§ Activity
Output exactly the first line of the listing and each line after it, through the line that contains "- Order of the"; add nothing else.

§ Data below
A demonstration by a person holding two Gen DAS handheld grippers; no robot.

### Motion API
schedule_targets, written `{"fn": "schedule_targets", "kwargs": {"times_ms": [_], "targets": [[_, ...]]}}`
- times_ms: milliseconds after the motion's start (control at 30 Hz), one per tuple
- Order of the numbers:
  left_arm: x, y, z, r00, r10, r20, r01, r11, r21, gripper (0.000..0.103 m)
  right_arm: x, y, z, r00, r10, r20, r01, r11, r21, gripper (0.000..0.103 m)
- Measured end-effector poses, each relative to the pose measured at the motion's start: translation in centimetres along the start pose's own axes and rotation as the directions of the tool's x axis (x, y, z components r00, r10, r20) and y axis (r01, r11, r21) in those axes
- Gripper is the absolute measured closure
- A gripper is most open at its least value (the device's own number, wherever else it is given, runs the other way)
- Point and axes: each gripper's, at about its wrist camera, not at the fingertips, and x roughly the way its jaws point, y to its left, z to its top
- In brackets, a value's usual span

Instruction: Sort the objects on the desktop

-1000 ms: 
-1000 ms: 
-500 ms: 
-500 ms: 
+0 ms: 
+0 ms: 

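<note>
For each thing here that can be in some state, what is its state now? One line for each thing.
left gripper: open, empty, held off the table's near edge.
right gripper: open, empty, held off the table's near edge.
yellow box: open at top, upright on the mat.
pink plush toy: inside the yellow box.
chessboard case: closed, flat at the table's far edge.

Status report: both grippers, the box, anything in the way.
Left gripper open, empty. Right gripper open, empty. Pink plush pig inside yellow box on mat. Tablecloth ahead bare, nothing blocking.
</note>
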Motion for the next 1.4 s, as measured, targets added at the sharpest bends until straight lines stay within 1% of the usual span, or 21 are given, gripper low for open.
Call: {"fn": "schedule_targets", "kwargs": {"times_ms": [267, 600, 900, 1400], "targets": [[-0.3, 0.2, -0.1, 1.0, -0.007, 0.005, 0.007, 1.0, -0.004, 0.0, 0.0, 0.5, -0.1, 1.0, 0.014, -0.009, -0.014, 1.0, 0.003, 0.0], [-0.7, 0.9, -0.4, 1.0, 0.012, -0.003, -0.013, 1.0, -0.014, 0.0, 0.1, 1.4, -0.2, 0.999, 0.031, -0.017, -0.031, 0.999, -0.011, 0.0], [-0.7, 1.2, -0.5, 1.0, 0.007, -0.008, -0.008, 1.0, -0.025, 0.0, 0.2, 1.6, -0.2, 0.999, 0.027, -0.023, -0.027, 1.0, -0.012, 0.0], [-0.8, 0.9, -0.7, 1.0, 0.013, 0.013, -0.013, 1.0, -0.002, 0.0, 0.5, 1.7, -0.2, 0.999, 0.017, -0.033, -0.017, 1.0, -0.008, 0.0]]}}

§ Response to the task
A demonstration by a person holding two Gen DAS handheld grippers; no robot.

### Motion API
schedule_targets, written `{"fn": "schedule_targets", "kwargs": {"times_ms": [_], "targets": [[_, ...]]}}`
- times_ms: milliseconds after the motion's start (control at 30 Hz), one per tuple
- Order of the numbers:

Now the answer is complete.